■ **WORK REQUIRED**
Output the listing below, all of it, exactly as given.

= Beginning of Section =

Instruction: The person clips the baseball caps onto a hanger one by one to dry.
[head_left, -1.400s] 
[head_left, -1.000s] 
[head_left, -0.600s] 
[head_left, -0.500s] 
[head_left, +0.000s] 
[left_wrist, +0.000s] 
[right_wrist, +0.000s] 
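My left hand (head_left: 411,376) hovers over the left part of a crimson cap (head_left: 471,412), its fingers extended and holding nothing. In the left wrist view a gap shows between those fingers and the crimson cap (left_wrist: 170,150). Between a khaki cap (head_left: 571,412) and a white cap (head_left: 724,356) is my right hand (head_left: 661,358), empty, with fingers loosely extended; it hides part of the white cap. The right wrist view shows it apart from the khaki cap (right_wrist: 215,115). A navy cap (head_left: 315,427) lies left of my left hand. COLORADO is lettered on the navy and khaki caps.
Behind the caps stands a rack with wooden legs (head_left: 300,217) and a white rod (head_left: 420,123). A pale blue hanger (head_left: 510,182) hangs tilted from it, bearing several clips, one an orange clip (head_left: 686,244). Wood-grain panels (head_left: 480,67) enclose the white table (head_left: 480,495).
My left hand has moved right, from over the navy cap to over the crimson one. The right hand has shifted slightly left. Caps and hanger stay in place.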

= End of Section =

■ **EXERCISE RESPONSE**
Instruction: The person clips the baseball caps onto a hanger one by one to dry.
[head_left, -1.400s] 
[head_left, -1.000s] 
[head_left, -0.600s] 
[head_left, -0.500s] 
[head_left, +0.000s] 
[left_wrist, +0.000s] 
[right_wrist, +0.000s] 
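My left hand (head_left: 411,376) hovers over the left part of a crimson cap (head_left: 471,412), its fingers extended and holding nothing. In the left wrist view a gap shows between those fingers and the crimson cap (left_wrist: 170,150). Between a khaki cap (head_left: 571,412) and a white cap (head_left: 724,356) is my right hand (head_left: 661,358), empty, with fingers loosely extended; it hides part of the white cap. The right wrist view shows it apart from the khaki cap (right_wrist: 215,115). A navy cap (head_left: 315,427) lies left of my left hand. COLORADO is lettered on the navy and khaki caps.
Behind the caps stands a rack with wooden legs (head_left: 300,217) and a white rod (head_left: 420,123). A pale blue hanger (head_left: 510,182) hangs tilted from it, bearing several clips, one an orange clip (head_left: 686,244). Wood-grain panels (head_left: 480,67) enclose the white table (head_left: 480,495).
My left hand has moved right, from over the navy cap to over the crimson one. The right hand has shifted slightly left. Caps and hanger stay in place.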

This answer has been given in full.